A disappointing earnings report that included a massive cut in the dividend, a $22 billion charge and the disclosure that the Department of Justice is investigating the company’s accounting practices has cast doubt on attempts at a turnaround at the iconic American conglomerate General Electric (GE - Free Report) .
Earlier in October, investors cheered the appointment of outsider Larry Culp as CEO, sending shares rallying in what looked at the time like it might be the end of a years-long slide that also saw GE removed from the Dow Jones Industrial Average for the first time in the 133-year history of that index.
The rally was short-lived however, and GE shares sold off hard on Tuesday after the report, losing more than 10% on the session and now hovering just above the $10/share level.
GE cut the dividend to just $0.01/quarter, down from $0.12. The move to a penny – literally the lowest a dividend company can pay - seems like a symbolic attempt to avoid eliminating the dividend altogether. GE has paid a dividend continuously for 119 years. In better times, the yield on GE shares was widely viewed as a safe and predictable source of income for retirees and conservative income investors.
The company expects the move to preserve approximately $3.9B in cash per year.

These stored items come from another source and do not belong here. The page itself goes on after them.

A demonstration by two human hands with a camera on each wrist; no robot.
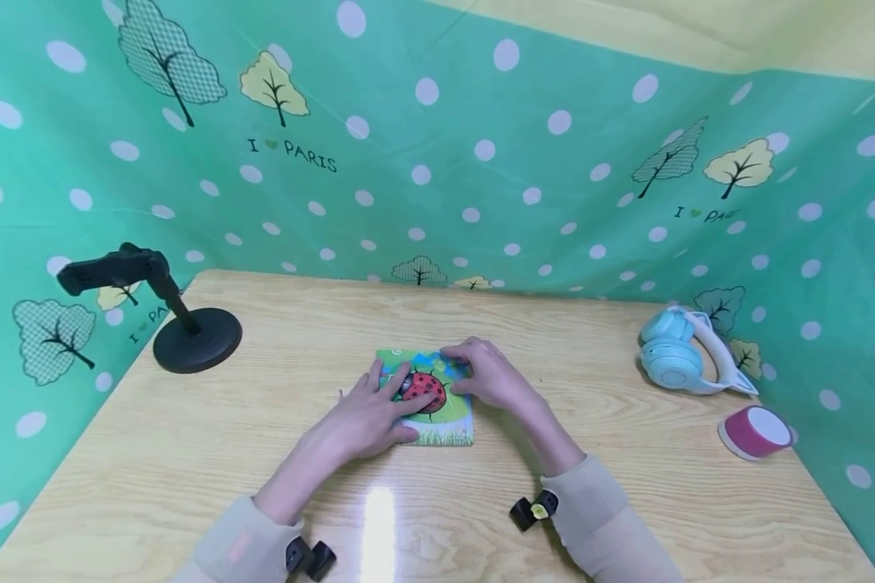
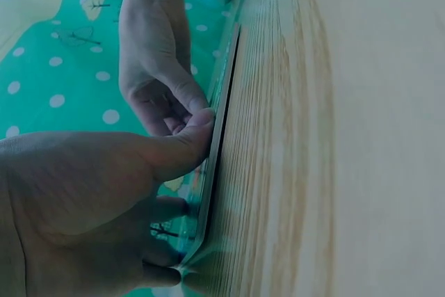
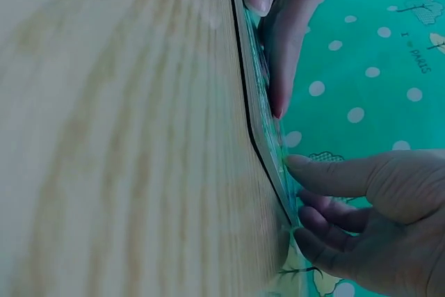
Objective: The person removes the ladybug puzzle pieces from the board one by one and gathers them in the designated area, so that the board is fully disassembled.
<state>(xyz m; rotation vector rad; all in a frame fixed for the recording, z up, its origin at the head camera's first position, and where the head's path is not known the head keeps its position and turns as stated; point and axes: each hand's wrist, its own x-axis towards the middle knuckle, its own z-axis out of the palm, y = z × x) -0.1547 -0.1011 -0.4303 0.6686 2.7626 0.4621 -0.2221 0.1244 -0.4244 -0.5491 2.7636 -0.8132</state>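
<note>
We read "I PARIS", a heart between, on the green cloth (image 1: 379, 162) behind the wooden table (image 1: 591, 437). We see the left hand (image 1: 368, 417), fingers spread, and right hand (image 1: 490, 376), fingers loosely bent, apart, both touching the ladybug board (image 1: 448, 413) lying mid-table.

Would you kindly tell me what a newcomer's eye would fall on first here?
Probably the ladybug picture first, midway across the table, with the left hand resting on it and the right hand at its right edge. Next, perhaps the dotted green cloth behind, then the blue headphones to the right.
</note>
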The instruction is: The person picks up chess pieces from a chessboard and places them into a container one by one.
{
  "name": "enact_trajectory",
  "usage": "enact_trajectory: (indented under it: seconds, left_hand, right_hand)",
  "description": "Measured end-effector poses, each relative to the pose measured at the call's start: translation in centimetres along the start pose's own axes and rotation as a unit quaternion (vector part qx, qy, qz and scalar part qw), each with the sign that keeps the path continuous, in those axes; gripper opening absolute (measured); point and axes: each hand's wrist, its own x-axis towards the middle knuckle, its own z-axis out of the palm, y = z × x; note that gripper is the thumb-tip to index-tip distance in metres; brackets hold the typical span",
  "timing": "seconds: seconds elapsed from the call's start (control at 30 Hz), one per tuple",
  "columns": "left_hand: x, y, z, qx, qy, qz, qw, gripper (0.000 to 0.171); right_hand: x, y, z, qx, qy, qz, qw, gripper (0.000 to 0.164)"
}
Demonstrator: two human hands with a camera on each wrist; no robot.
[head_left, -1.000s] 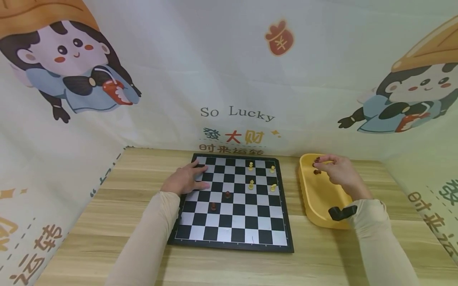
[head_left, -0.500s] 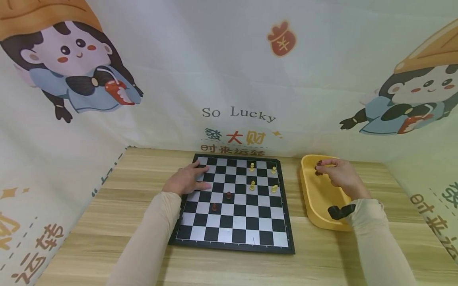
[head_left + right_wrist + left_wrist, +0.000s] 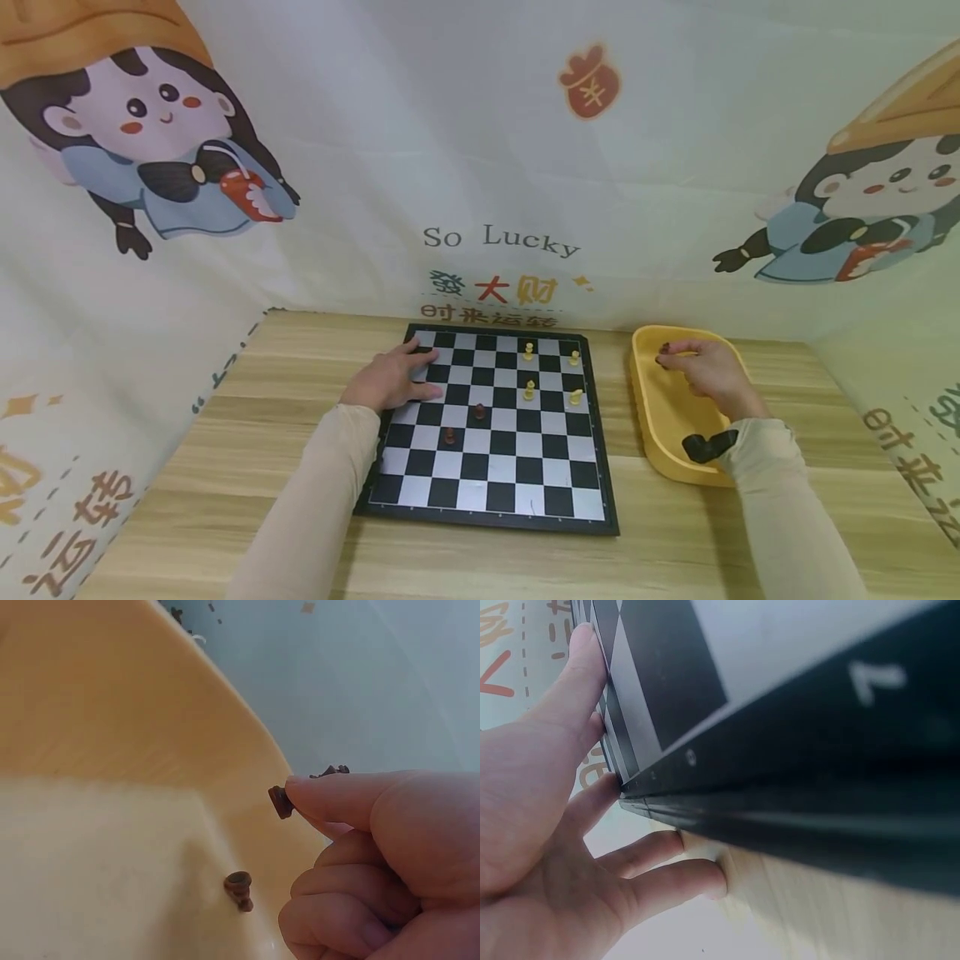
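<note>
My left hand (image 3: 386, 379) rests on the left side of the black-and-white chessboard (image 3: 517, 492), fingers spread. In the left wrist view the thumb lies on the board's top, and other fingertips reach down beside its edge. Over the back of the yellow tray (image 3: 645, 425), my right hand (image 3: 712, 375) pinches a dark red-brown chess piece (image 3: 280, 801) between thumb and forefinger. The thumb covers its middle, so I cannot tell whether the dark bit above the thumb belongs to it. Another brown chess piece (image 3: 238, 889) lies on the tray floor below.
Several pale yellow chess pieces, one a chess piece (image 3: 529, 390) near the middle right, are on the board. Two brown pieces, a nearer one (image 3: 450, 436) and a farther one (image 3: 480, 411), stand left of centre. A printed cloth (image 3: 360, 250) hangs behind the wooden table (image 3: 225, 450).
My right hand has dropped slightly in the tray, still pinching the brown chess piece. The left hand keeps its place on the board.
</note>
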Motion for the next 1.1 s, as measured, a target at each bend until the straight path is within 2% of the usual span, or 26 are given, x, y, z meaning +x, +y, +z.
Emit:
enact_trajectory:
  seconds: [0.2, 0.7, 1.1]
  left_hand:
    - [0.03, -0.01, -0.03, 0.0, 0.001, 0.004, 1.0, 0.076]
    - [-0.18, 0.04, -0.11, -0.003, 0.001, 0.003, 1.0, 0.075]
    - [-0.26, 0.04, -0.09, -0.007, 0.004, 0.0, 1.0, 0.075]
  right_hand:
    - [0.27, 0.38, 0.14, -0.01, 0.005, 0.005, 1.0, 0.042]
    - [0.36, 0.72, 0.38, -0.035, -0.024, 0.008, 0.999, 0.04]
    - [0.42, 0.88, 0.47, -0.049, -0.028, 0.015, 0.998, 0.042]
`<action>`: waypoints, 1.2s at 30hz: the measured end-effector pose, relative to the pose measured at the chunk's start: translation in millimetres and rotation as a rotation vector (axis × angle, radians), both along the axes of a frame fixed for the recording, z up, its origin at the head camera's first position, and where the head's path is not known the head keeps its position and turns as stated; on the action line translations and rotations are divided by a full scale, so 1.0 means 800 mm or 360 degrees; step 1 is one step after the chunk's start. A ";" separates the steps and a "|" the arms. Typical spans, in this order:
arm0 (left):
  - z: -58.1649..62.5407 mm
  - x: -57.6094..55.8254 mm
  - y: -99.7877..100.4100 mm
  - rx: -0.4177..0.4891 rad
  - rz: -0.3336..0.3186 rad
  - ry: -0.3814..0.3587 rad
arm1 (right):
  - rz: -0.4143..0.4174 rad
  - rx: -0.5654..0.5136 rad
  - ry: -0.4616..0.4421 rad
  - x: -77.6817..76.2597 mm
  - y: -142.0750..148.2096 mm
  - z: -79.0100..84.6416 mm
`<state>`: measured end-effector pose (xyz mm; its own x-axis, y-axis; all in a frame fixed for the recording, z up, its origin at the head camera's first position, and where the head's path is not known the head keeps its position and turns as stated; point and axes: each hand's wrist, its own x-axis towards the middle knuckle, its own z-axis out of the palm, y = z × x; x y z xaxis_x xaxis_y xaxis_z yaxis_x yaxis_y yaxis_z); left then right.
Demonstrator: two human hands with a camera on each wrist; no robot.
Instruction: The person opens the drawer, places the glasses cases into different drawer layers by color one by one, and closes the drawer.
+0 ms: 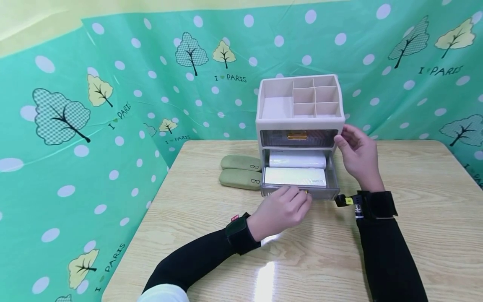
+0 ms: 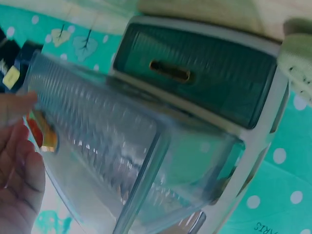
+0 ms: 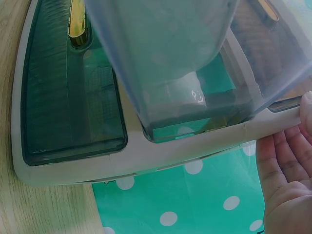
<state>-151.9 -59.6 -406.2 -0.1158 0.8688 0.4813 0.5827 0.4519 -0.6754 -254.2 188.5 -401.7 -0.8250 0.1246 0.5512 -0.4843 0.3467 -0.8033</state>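
Note:
A white desktop drawer organizer (image 1: 301, 124) stands at the back of the table. Its clear middle drawer (image 1: 333, 176) is pulled out, holding a white box (image 1: 295, 176) with small lettering and a rounded white item (image 1: 297, 159) behind it. My left hand (image 1: 282, 211) grips the gold handle (image 2: 43, 131) at this drawer's front. With the thumb on the front edge and fingers along the side, my right hand (image 1: 360, 157) holds the organizer's right side near the upper drawer (image 1: 275, 138), which is closed. The closed bottom drawer (image 2: 204, 73) shows in the left wrist view.
Two green glasses cases (image 1: 239, 179) lie side by side against the organizer's left side. Small compartments (image 1: 326, 94) divide the organizer's top. A green dotted cloth (image 1: 211, 105) hangs behind the wooden table (image 1: 203, 268) and along its left.

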 end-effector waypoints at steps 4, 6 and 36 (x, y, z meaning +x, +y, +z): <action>-0.009 0.003 -0.001 0.0080 0.0006 0.0007 | -0.0011 0.0019 -0.0006 0.000 0.000 0.000; -0.016 0.003 -0.002 0.0118 0.0031 -0.0011 | -0.0011 0.0017 -0.0011 0.001 0.000 0.000; -0.018 -0.009 0.001 0.0282 0.0092 -0.0078 | 0.0007 -0.0011 -0.0001 0.004 0.001 0.005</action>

Revenues and net earnings for Q3 were both lower than analyst estimates, coming in at $29.57B and $0.14/share, respectively - versus Zacks Consensus estimates of $29.88B and $0.21/share.
GE also announced that it would take a $22B charge to goodwill related to underperforming acquisitions in its Power unit. The company appears to have made serious miscalculations about the rate of adoption of renewable energy sources in the market and had bet heavily in the past few years on older fossil fuel technology. The errors led to lagging sales and rising inventory level in the unit.
GE is cooperating with the SEC and DOJ in their investigation into the charge.
GE Power will now be split into two divisions, and the company will continue moving forward with its plans to spin-off its Healthcare businesses and sell its stake in oil and gas company Baker-Hughes.
Recent downward earning estimate revisions earn GE at a Zacks Rank #4 (Sell) and it’s certainly conceivable that the reaction to developments in this report could take that ranking even lower.
On the investor conference call, new CEO Culp – who officially took over on October 1st - was left with the unenviable task of explaining a poor quarter that happened before he took the helm.
Culp acknowledged that “this is not a quarter we are particularly proud of,” but added “we are on the right path to create a more focused portfolio and strengthen our balance sheet.” He also stated that although GE was facing cash constraints – hence the dividend cut – he did not have any plans to raise cash by selling equity.
Culp has an extremely difficult job ahead of him and he seems willing to “rip off the band-aid quickly” by taking temporarily painful steps to put the company on firm financial footing. For investors however, it might be too little, too late as one of the remaining compelling reasons to own the stock – a 4.25% dividend yield – evaporates.